Современный роман сразу лишился и фабулы, то есть действующей в принадлежащем ей времени личности, и психологии, так как она не обосновывает уже никаких действий. Любопытно, что кризис романа, то есть фабулы, насыщенной временем, совпал с провозглашением принципа относительности Эйнштейном. Любопытно и то, что выхода из создавшегося положения писатели-романисты ищут в смещении планов, как, например, Андрей Белый и бессознательно подражающий ему Келлерман. А. Н. Толстой пишет свои романы на память и доводит их приблизительно до 1917 года, и дальше не знает, что делать. Но большинство прозаиков уже совершенно отказались от романа и, не боясь упреков и газетности и злободневности, бессознательно пишут хронику (Пильняк, серапионовцы и др.). Очевидно, силою вещей современный прозаик становится летописцем, и роман возвращается к своим источникам — к ‘Слову о полку Игореве’, к летописи, к агиографии, к ‘Четьи Минеи’. Снова мысль прозаика векшей растекается по древу истории, и не нам заманить эту векшу в ручную клетку.
1922
Примечания
Альм. ‘Паруса’. М., 1922, No 1, с. 27-32. ОЛ, с. 52-56, в измененной редакции. Список рукой Н. Я. Мандельштам— ЦГАЛИ, ф. 1893, оп. 1, ед. хр. З. Печ. по альм. ‘Паруса’.

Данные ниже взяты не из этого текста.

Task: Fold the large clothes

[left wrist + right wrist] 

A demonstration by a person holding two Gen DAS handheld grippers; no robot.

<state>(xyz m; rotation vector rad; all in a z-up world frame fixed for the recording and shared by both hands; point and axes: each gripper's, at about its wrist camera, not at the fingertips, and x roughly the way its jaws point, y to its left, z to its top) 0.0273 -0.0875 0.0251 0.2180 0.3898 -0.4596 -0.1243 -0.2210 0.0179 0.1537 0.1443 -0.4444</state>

‘Конец романа’ — одно из важных и наиболее оригинальных звеньев в системе общих рассуждений Мандельштама о литературном процессе как целостности в его соотнесенности с социально-историческим развитием. Вопрос о кризисе романа как жанра был в те годы одной из актуальных эстетических проблем. Необходимо отметить, что, верно поставив диагноз романному жанру, Мандельштам ошибался в прогнозе его будущности: личность — а с нею и роман — уцелели в социальных потрясениях века благодаря незадействованным ресурсам своего внутреннего развития (на фоне противостояния или смертельной борьбы с тоталитарным, как правило, обществом — романы М. Булгакова, В. Гроссмана, Г. Гессе, Г. Маркеса, О. Чиладзе и др.). Ср. отзыв Мандельштама о книге К. Чуковского ‘Некрасов’ (запись в дневнике К. Чуковского от 14 марта 1928 г.): ‘Он <,Манделыытам>, говорил, что теперь, когда во всех романах кризис героя — герой переплеснулся из романов в мою книгу, подлинный, страдающий и любимый герой, которого я не сужу тем губсудом, которым судят героев романисты нашей эпохи’ (Юность, 1982, No 3, с. 88, публ. Е. Ц. Чуковской).
Жития святых не были романами…— ср. запись-примечание, сделанное Мандельштамом на рукописи его перевода ‘Жизнь Святого Алексея’: ‘Один из древнейших памятников французской словесности: зачаток романа и драматического светского повествования’ ШМЛИ, ф. 225, оп. 1, ед. хр. 1, л. 19).